Required action
Consider the data that follows and state how many lines contain the string "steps", using the number alone.

Dataset excerpt
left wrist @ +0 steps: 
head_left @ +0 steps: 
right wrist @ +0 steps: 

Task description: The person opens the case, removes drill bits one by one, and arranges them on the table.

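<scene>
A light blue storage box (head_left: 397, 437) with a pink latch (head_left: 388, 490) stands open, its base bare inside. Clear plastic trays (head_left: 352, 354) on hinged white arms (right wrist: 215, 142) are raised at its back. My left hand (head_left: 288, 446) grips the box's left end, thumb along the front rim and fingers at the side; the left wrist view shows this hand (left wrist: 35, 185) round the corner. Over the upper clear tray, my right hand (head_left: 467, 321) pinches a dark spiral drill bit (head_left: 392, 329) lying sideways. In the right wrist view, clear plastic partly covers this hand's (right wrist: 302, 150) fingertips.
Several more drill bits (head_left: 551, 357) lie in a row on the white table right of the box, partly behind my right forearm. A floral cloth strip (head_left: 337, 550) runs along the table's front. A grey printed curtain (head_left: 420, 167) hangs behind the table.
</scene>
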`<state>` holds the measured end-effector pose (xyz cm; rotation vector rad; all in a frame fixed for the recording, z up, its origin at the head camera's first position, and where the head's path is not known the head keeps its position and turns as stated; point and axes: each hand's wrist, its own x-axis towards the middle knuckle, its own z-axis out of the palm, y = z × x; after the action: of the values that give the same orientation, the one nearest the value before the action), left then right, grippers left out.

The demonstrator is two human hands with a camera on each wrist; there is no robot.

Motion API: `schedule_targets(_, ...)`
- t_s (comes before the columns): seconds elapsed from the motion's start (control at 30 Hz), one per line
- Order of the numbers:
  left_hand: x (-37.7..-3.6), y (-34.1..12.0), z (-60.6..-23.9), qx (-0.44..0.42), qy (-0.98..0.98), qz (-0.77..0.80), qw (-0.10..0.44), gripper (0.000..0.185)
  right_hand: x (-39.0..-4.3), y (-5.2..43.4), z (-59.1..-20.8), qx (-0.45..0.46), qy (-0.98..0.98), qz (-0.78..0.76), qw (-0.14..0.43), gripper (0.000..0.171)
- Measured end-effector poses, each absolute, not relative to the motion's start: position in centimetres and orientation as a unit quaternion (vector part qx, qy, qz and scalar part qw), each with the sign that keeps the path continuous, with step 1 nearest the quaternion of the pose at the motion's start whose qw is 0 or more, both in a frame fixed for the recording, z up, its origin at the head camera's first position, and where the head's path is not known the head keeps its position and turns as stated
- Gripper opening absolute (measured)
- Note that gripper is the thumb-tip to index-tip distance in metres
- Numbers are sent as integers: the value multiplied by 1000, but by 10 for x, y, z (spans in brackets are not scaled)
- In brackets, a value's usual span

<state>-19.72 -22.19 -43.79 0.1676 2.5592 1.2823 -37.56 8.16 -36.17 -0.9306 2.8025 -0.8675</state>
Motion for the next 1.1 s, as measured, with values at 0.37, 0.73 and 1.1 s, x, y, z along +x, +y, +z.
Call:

Exercise result
3